- **Exercise prompt**
The word "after" occurs in some of the lines below; copy each of those lines.

- **Data extract**
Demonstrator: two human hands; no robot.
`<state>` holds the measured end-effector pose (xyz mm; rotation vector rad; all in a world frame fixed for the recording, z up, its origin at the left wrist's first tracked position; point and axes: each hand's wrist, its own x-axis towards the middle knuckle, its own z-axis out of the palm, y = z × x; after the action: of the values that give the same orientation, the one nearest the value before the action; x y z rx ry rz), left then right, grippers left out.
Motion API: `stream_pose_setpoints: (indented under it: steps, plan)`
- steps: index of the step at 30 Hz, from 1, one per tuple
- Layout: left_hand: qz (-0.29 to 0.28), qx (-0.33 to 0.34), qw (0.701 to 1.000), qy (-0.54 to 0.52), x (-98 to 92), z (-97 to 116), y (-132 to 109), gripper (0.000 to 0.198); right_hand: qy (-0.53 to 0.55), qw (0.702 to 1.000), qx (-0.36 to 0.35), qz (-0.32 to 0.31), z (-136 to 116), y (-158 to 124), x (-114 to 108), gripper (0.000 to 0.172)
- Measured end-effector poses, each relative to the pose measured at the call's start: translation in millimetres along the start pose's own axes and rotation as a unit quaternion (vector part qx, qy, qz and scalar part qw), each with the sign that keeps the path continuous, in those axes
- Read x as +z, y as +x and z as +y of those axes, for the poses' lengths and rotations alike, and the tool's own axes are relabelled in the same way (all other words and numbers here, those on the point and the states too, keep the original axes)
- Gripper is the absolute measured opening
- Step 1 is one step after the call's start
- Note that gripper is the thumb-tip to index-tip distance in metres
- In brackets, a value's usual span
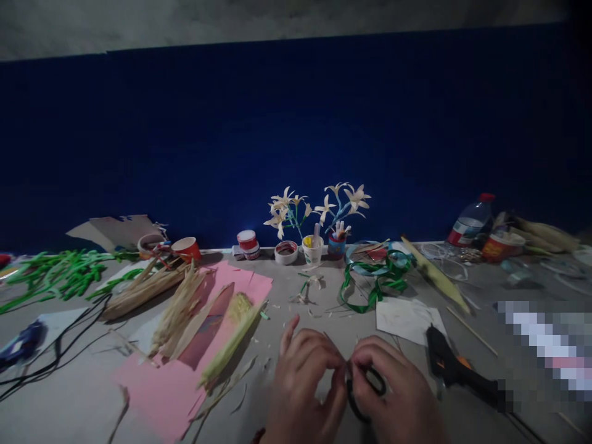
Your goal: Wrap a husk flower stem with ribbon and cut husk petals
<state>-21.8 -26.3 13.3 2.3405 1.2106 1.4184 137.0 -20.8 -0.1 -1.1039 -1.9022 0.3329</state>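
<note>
Low in the middle, my left hand (pixel 303 382) is closed in a pinch, with its little finger raised. Whatever lies between its fingertips is too small and dark to name. My right hand (pixel 402 391) meets it fingertip to fingertip, closed around scissors (pixel 352 398) with black looped handles; their blades are hidden by the fingers. Beyond the hands, a small piece of craft flower (pixel 308 287) with pale petals and a green stem lies on the table. Right of my right hand rests a black glue gun (pixel 451 367), and white paper (pixel 409 317) lies behind it.
Corn husks (pixel 178 308) and a yellow-green husk (pixel 234 345) lie on pink paper (pixel 152 394). Husk flowers (pixel 289 209) stand in cups at the back. Green ribbon (pixel 370 290), green fuzzy stems (pixel 69 271), a bottle (pixel 472 222) and dark cables (pixel 58 345) surround the workspace.
</note>
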Motion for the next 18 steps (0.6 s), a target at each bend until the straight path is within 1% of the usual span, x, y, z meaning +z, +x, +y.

- **Answer section**
`<state>` holds the measured end-effector pose (xyz mm; rotation vector rad; all in a world frame fixed for the recording, z up, its origin at the left wrist's first tracked position; point and axes: each hand's wrist, its own x-axis towards the middle knuckle, its own z-axis out of the palm, y = z × x; after the action: of the values that give the same orientation, the one nearest the value before the action; x y z rx ry rz), left then right, grippers left out.
- Step 1 is one step after the call's start

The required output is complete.